• Supplied material
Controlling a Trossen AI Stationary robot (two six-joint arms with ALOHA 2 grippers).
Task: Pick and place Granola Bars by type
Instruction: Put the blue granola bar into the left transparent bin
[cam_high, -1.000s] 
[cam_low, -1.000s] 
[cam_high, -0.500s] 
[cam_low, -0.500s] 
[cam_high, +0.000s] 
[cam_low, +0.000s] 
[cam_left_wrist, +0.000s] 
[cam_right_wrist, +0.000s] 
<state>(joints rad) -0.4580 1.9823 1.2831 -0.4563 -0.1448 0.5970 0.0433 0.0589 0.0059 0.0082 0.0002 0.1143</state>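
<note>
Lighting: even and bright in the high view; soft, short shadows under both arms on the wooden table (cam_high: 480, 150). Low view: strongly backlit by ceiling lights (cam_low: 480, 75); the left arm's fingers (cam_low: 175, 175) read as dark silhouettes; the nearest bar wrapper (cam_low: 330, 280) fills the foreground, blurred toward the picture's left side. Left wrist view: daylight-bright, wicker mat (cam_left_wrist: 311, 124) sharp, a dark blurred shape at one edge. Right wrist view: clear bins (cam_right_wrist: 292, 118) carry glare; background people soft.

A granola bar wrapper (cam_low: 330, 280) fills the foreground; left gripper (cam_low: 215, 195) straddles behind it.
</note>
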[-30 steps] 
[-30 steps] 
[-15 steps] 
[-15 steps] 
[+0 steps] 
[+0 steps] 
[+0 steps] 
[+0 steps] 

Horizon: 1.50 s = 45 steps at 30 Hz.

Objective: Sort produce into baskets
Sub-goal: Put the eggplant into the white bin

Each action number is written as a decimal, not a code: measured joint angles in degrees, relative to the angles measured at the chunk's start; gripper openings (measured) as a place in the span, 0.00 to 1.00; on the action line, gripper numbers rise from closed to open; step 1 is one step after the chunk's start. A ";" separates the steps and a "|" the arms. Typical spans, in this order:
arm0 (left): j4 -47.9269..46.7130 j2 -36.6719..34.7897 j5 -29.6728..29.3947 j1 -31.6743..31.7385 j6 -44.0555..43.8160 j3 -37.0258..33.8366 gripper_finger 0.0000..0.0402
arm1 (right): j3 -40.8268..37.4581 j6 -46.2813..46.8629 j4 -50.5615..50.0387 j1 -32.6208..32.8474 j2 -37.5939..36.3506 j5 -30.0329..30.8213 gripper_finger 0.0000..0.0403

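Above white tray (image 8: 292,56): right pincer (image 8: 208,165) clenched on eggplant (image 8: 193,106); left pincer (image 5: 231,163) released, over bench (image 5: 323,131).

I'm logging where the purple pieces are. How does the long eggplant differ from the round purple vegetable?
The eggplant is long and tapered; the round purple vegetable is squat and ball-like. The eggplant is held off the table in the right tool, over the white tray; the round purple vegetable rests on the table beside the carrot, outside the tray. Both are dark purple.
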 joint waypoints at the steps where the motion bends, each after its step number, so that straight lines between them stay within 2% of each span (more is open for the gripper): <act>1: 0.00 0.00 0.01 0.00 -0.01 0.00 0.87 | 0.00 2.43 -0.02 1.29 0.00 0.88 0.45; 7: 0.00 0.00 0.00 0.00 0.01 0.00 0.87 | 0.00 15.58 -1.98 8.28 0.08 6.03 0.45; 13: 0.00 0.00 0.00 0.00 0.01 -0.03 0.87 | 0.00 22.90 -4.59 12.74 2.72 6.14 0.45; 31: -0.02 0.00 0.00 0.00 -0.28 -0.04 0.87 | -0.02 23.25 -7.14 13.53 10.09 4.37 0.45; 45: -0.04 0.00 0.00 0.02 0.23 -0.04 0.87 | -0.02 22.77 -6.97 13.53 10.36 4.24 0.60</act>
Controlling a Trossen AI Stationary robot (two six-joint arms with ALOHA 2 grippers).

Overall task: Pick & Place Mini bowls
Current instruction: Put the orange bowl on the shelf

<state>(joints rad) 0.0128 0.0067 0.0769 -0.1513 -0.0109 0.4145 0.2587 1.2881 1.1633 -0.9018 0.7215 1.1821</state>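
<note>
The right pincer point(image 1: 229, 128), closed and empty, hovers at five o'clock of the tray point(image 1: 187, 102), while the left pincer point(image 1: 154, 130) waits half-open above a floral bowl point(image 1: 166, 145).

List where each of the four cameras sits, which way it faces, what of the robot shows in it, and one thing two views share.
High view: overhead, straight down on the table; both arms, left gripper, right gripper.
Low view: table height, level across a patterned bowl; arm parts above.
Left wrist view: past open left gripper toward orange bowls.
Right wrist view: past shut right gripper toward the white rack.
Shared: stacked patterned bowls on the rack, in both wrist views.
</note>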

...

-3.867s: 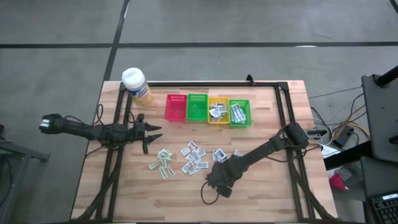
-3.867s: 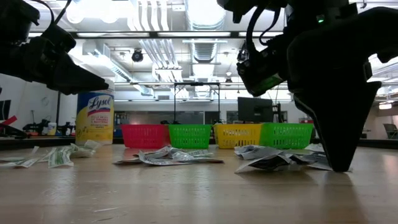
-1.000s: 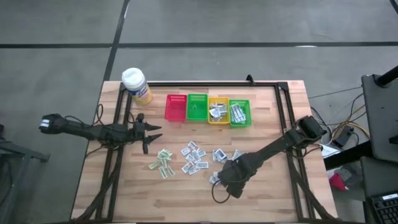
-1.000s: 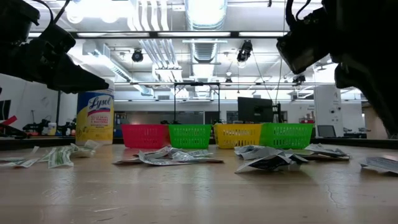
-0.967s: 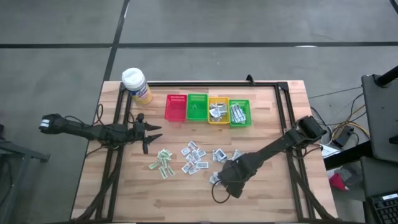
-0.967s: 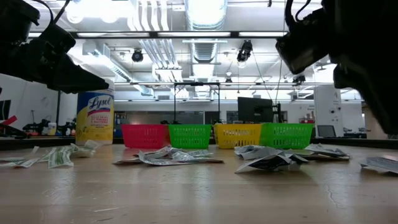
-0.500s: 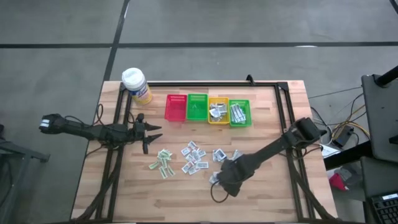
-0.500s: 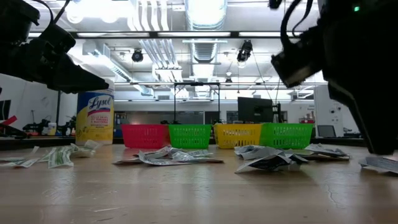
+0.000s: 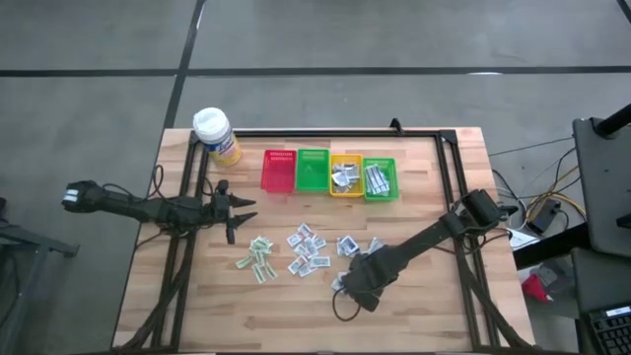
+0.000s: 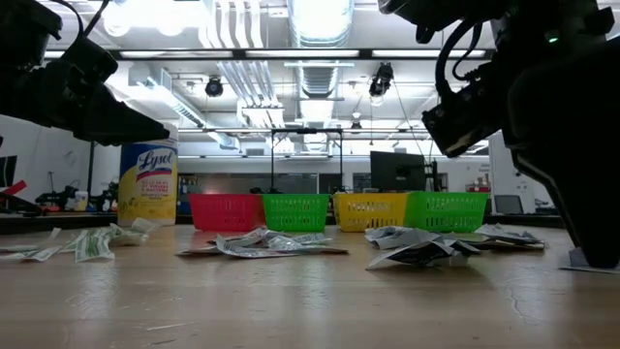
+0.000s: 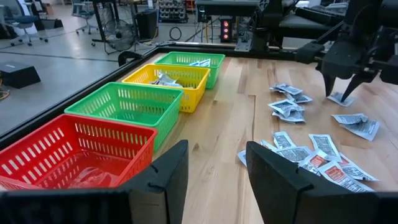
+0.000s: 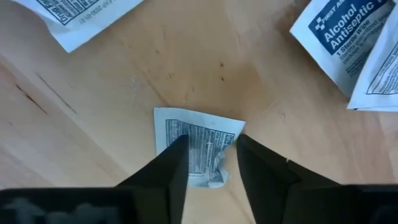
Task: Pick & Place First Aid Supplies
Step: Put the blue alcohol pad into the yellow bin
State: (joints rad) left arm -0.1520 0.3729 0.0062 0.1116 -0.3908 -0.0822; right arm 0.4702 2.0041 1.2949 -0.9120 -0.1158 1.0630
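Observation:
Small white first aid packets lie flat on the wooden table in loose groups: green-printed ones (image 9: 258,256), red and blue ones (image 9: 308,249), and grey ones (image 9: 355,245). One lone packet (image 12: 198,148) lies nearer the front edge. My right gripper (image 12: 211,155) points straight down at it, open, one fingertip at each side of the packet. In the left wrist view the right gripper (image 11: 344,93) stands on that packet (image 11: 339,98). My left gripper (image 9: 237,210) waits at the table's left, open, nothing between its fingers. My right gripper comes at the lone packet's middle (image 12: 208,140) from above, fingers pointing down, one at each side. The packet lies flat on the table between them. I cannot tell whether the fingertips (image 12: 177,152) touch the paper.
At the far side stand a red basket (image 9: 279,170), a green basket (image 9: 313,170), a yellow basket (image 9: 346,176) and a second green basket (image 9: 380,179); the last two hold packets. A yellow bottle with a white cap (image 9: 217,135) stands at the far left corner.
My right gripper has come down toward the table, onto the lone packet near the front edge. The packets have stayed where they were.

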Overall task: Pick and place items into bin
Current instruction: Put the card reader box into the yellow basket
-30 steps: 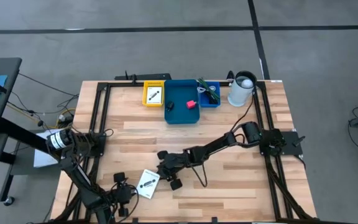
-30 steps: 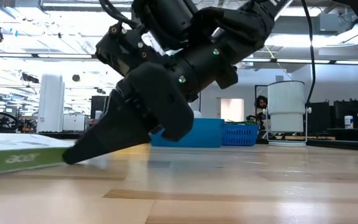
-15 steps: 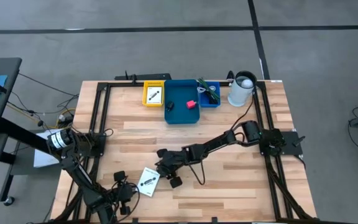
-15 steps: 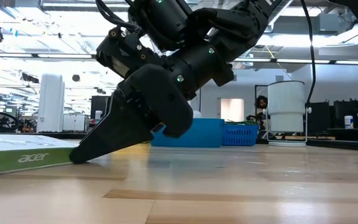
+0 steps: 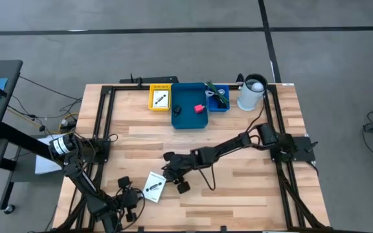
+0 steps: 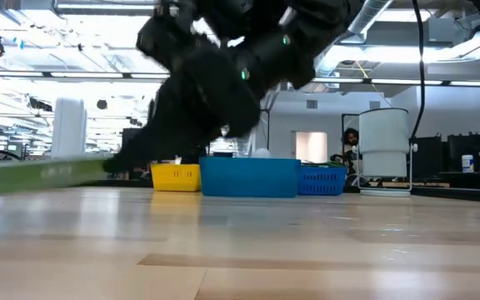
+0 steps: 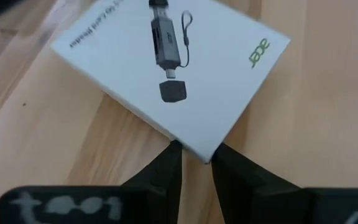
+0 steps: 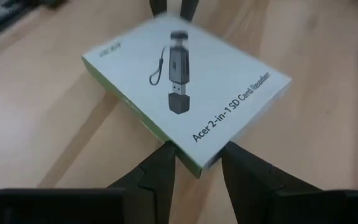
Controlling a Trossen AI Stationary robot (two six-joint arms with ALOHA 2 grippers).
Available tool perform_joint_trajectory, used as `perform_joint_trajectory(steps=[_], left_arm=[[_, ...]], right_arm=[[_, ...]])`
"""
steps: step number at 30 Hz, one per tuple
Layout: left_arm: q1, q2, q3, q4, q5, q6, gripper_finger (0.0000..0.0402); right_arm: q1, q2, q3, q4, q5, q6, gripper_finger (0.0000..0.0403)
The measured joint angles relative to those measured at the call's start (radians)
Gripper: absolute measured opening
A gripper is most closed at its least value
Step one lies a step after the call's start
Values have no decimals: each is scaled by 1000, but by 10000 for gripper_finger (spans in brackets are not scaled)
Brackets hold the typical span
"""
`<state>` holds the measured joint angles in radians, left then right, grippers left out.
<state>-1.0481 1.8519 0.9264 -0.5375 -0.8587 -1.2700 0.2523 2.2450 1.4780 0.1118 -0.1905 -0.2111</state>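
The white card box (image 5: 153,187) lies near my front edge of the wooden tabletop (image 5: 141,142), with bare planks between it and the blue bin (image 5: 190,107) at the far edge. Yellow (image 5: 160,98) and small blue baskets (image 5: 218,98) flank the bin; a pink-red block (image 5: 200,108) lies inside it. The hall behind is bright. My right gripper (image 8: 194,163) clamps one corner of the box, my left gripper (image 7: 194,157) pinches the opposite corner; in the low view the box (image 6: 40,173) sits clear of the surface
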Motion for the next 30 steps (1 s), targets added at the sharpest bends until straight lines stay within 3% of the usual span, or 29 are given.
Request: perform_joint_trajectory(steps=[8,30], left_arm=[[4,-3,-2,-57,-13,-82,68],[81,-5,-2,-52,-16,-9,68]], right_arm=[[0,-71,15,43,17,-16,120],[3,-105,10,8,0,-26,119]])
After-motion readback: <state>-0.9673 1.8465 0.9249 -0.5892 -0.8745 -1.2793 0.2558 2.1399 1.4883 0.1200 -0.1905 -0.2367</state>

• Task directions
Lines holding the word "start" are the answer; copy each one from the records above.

• Your solution
Each action number is written as a decimal, not a code: measured joint angles in degrees, relative to the angles measured at the chunk's start; gripper openings (measured) as a place in the span, 0.00 to 1.00; on the action line, gripper numbers rise from closed to open; step 1 is one step after the chunk's start. A ";" separates the steps and a "|" the arms. Typical spans, in this order:
The measured joint angles relative to those measured at the call's start (radians)
Step one lies a step after the call's start

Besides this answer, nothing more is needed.